Most of the debate has focused on the housing situation. Millennials and Generation X workers are less likely to own homes than their parents, and a higher portion of their incomes are taken by housing rental costs, the IFS report says. It all dovetails nicely with the constant media headlines surrounding Britain's insane property market, especially in London.

High prices are keeping young people poor, the narrative goes.

This is wrong.

Housing is NOT the main cause of wealth inequality among Millennials and Generation X workers.

In fact, younger workers have roughly the same income levels, after housing costs, as their older counterparts did as far back as the 1950s, as this chart from IFS shows:

So if housing is not the reason younger workers are poorer, what is the real reason?

It is the stripping away of pension wealth.

As Business Insider reported in August, every younger private-sector worker today is earning on average £6,329 less per year than older workers with Defined Benefit (DB) pension schemes. DB pension schemes are nearly extinct, thanks to a little-noticed law passed by prime minister Margaret Thatcher's Conservative government in 1986. The law, intended to create a standard legal framework for private pensions, has been used by companies to ditch Defined Benefit schemes and replace them with private "Defined Contribution" (DC) plans, which are a ripoff by comparison.

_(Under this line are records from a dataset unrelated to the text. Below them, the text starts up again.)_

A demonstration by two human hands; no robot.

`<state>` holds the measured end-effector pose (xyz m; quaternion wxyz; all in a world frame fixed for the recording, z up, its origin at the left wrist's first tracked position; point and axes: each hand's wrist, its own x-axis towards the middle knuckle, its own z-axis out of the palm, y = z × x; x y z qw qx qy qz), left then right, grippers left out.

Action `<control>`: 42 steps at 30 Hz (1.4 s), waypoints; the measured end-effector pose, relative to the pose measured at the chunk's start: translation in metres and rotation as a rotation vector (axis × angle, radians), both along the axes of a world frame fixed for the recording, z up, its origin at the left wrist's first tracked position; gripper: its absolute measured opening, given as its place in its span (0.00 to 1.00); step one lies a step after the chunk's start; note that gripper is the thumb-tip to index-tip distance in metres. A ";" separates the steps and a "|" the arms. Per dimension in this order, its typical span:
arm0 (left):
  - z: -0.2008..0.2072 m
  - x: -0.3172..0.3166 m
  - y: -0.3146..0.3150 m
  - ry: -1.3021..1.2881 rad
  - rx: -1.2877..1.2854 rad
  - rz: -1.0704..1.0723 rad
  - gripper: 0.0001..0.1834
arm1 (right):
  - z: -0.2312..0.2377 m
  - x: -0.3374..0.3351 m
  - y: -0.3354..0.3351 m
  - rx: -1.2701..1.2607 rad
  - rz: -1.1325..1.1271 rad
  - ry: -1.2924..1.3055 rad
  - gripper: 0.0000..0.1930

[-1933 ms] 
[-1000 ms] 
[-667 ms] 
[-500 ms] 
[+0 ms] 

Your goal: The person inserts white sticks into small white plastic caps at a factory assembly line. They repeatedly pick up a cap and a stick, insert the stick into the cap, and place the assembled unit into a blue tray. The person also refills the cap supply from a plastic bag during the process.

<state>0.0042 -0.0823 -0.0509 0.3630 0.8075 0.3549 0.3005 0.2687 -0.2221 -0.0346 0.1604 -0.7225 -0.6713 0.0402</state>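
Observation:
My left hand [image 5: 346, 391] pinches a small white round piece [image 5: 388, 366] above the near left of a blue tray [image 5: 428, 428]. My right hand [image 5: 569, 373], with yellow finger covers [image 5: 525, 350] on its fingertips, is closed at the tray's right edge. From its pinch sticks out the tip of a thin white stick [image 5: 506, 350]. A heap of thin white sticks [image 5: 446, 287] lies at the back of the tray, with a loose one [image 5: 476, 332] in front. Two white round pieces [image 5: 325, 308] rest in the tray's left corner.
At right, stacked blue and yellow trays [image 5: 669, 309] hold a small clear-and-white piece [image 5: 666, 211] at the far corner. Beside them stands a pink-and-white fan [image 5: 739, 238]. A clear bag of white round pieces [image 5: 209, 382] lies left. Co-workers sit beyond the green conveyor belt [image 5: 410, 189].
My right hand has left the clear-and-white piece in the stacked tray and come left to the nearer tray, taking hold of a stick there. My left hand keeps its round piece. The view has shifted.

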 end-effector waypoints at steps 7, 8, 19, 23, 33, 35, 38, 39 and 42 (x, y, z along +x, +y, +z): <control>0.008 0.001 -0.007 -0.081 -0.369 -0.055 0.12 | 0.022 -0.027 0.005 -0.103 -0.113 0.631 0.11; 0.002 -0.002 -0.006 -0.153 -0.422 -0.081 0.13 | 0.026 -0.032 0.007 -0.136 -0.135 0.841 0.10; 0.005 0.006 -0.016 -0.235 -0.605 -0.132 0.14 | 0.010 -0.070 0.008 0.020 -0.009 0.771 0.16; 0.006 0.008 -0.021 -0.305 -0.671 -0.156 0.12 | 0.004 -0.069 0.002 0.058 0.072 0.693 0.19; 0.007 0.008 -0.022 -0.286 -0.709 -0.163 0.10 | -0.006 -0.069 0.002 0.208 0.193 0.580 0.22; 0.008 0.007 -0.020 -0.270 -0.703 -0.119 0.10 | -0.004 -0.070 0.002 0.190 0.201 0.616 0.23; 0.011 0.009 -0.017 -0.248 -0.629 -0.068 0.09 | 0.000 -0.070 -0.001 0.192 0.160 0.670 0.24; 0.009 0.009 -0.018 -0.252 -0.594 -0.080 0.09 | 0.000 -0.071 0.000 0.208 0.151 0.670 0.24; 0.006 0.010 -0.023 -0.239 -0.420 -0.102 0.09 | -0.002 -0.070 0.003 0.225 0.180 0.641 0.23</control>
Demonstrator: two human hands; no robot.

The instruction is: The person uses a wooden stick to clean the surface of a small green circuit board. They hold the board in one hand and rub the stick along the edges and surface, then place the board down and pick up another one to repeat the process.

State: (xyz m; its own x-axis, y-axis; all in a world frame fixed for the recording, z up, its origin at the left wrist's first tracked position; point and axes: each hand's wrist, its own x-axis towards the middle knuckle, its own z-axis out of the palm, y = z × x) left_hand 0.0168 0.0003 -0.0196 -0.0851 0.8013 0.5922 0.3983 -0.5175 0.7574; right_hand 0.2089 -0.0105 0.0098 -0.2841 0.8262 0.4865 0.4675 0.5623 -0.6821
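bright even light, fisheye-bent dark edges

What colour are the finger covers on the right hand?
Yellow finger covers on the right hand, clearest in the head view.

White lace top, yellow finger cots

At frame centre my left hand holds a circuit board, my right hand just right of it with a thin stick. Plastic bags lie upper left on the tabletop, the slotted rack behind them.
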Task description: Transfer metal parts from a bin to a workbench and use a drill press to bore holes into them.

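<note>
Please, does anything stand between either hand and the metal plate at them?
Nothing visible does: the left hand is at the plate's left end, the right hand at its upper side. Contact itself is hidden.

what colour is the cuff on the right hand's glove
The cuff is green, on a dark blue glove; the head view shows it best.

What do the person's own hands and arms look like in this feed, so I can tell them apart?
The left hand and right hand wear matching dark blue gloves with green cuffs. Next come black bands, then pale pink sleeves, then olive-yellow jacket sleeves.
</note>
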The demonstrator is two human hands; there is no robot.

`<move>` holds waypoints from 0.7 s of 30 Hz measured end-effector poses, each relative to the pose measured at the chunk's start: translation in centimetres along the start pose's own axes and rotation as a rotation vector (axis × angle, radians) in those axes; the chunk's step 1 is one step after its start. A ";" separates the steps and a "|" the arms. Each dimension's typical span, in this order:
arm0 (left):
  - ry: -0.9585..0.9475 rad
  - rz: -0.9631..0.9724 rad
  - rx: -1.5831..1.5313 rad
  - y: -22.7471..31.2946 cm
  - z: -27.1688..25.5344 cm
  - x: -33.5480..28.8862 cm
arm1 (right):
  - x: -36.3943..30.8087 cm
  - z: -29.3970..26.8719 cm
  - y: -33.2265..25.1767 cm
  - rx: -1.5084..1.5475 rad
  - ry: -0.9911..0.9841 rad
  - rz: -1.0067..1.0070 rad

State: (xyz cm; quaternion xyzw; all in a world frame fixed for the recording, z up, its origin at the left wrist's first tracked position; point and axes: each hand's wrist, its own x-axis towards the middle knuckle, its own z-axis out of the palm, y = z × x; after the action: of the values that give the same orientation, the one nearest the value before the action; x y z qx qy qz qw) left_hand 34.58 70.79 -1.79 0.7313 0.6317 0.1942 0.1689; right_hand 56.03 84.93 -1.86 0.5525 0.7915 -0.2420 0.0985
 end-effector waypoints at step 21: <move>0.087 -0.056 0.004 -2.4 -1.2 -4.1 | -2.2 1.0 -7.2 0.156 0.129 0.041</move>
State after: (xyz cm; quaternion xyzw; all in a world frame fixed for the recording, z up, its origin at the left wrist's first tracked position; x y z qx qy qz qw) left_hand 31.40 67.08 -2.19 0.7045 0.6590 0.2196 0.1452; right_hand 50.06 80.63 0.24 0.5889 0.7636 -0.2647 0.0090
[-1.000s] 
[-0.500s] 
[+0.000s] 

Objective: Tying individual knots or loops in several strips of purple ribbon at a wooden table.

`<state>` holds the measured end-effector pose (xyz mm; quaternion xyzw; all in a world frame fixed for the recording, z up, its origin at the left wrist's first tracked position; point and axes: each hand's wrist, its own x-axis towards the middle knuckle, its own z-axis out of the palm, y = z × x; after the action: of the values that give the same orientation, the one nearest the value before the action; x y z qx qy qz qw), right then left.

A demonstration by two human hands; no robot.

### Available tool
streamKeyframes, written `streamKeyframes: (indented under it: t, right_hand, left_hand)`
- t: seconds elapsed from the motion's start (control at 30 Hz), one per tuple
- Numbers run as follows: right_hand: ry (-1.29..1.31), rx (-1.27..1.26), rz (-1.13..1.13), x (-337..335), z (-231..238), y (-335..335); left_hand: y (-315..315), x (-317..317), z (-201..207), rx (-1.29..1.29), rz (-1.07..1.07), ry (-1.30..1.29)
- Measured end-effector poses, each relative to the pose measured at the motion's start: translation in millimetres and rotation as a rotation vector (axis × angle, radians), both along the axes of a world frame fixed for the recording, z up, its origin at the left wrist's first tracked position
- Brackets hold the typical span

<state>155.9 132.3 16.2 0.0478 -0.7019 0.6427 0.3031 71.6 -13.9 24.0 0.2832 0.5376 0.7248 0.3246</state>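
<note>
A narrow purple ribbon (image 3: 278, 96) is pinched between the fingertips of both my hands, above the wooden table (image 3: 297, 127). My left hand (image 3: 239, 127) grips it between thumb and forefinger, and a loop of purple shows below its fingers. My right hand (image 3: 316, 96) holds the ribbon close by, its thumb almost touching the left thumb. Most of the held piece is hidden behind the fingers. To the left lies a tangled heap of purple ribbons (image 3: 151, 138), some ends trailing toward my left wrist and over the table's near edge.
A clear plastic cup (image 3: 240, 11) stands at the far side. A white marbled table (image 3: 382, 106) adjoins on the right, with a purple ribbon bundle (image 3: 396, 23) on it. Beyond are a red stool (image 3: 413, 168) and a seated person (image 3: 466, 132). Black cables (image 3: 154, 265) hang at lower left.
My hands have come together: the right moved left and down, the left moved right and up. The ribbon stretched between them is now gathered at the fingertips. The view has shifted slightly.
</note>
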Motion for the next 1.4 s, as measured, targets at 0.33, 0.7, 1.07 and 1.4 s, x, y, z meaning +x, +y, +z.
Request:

Under DB schemes, workers receive cash pension benefits equivalent to 20% of their salaries. Under DC schemes, they get less than 5%, according to the ONS. In the 1960s, 40% of workers were in DB schemes. Today less than 10% are. Here is the IFS's chart on DB vs DC schemes, which shows the disparity in the percentage of younger workers in DB schemes:

To put that in terms of money, older DB workers today receive about £7,389 per year in pension compensation but younger DC workers get only £1,071 on average. That's a pay cut of £6,318 per year. (Our calculation is based on data from the Pensions Policy Institute and consultancy Lane Clark & Peacock.)

Think about your salary.

Now add £6,318.

That is how much cash you're missing every year simply because you entered the workforce after 1986.

In total, British workers lose a total of £36 billion a year because they have been barred from DB schemes.

This is the real cause of generational wealth inequality in the UK today.

Yes, the housing market is bad. But that is not why you are poor. You can solve your housing woes instantly by giving up your snobbery about living in London or the South East. Move to Liverpool, Manchester, Edinburgh, Glasgow, Prague or Berlin. These are fine cities with booming economies - and incredibly cheap places to live, especially compared to London.

The one thing you cannot change is whether your employer gives you a proper pension scheme. Government workers almost all have DB schemes (paid for by the taxpayers, of course). But five out of six workers in the UK are in the private sector, and DB schemes there have all but disappeared. Companies have closed them to new workers.

Like Thatcher's 1986 law, the solution to this is political. No government is likely to require companies reinstate DB plans. Those plans are already running an unfunded deficit of half a trillion pounds. But the government could require all employers to fund DC schemes to the equivalent value of DB schemes - about 15% of your salary per year, paid into a private pension plan. Currently, the required level is only 3%.

This isn't pie in the sky - Australia already has such a scheme (they call it "superannuation") and companies there are required to pay up to 25% of salaries into workers' pension plans.

It's really difficult to get Millennials excited about pensions. Young people are not good at thinking about the future. It's easier to blame the impoverishment of Generation Rent on the things that are bothering you right now, today: housing or student debt or government spending cuts.

But if you're not talking about pensions, you're not talking about wealth inequality, and Millennials are going to stay poor until they start taking pension wealth more seriously.